The town of Navassa, North Carolina is still being plagued by contamination from a wood treatment plant that closed more than 40 years ago, the Associated Press reports.

The plant, operated by Oklahoma energy company Kerr-McGee, was open from 1936 to 1974. The factory made use of creosote preservatives, which the U.S. Environmental Protection Agency has listed as a probable human carcinogen. According to the EPA, the factory disposed of its creosote wastewater in ponds.

When the site was dismantled in 1980, Kerr-McGee drained the wastewater ponds and mixed the sludge that remained with clean soil. The town’s mayor, Eulis Willis, said that no one questioned the environmental effects at the time. “All we wanted to do was get paid,” he told the AP. “We weren’t concerned about that—the environmental and health impacts. Folks were trying to put bread on the table.”

Making matters worse is the fact that Navassa is primarily African-American (64% in the 2010 U.S. Census) and low-income (median income for a household was $35,607 in 2010).

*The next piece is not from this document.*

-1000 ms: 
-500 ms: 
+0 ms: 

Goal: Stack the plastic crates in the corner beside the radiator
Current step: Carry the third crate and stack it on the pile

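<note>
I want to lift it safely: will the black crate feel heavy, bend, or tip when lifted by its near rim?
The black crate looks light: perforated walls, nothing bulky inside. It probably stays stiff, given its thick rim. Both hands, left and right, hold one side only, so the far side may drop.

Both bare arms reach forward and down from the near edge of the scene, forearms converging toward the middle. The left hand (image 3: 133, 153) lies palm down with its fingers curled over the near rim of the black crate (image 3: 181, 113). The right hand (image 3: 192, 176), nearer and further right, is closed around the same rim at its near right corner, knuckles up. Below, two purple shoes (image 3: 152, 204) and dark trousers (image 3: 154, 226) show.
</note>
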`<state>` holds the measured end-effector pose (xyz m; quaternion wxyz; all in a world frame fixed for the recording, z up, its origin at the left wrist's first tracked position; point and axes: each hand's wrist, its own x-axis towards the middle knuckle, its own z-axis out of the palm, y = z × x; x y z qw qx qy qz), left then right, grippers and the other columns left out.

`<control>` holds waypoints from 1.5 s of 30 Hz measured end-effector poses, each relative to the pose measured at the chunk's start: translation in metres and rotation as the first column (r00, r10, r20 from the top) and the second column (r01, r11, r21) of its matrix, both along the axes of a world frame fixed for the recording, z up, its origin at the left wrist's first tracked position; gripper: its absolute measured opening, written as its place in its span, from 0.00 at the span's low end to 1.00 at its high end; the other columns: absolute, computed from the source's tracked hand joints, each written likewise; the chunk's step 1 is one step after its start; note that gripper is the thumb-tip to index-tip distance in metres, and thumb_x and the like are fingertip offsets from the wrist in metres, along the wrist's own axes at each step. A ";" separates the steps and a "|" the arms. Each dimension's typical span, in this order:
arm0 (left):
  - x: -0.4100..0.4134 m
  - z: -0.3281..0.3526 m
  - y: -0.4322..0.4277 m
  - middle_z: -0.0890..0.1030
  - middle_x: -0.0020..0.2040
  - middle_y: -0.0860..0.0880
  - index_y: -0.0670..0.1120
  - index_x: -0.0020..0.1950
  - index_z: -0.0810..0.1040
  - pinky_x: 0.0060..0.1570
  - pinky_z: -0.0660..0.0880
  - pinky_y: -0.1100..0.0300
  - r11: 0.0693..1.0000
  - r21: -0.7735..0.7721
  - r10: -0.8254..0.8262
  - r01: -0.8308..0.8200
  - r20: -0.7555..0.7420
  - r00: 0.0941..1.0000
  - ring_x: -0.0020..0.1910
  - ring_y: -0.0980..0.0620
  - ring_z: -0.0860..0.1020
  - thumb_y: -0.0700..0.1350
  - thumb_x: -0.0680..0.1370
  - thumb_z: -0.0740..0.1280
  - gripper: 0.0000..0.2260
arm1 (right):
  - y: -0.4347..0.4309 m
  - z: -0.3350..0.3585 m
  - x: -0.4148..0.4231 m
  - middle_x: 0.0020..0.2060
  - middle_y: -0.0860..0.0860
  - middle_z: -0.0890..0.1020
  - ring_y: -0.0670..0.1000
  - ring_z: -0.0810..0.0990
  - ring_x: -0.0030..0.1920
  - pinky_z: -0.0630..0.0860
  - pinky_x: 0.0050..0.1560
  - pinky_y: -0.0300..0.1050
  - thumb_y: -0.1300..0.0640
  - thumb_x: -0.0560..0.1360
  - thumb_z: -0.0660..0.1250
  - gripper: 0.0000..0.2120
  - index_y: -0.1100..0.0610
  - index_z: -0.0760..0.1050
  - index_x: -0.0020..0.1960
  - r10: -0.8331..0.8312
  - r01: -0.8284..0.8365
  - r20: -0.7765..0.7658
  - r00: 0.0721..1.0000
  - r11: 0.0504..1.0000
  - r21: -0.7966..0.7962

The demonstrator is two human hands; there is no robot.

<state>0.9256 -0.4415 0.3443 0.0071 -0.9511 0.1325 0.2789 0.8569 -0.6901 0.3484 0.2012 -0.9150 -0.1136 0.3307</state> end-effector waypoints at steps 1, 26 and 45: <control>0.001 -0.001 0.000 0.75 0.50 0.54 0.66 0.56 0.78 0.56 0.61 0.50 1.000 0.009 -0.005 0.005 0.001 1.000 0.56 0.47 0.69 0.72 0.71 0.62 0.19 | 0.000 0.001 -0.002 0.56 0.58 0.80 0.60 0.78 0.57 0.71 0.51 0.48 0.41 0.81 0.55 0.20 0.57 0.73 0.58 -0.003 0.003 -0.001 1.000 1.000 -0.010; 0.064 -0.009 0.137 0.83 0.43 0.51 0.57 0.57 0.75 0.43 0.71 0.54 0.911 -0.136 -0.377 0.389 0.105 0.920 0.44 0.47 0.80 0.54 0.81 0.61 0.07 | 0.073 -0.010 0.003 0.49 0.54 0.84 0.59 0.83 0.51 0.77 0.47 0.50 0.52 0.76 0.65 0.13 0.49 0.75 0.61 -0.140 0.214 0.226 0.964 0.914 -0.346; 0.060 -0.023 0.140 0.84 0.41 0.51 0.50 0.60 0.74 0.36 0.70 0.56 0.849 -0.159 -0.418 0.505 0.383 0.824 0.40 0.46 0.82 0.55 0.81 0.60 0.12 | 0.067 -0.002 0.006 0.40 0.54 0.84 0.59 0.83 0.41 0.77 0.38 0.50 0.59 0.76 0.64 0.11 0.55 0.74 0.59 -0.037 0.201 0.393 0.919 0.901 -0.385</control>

Those demographics suggest that Kerr-McGee could be exploiting residents who have neither the money or power to object to the impact of their jobs on their health and communities. (It wouldn’t be the first energy company in that position. Duke Energy pleaded guilty to environmental crimes in the state earlier this year.)

The Navassa site is currently being cleaned up as part of a $5 billion settlement from litigation against Anadarko Petroleum Co. (APC), Kerr-McGee’s parent company, in a case that involved dozens of other contaminated sites. The town will also receive $23 million from the Natural Resources Trustee Council.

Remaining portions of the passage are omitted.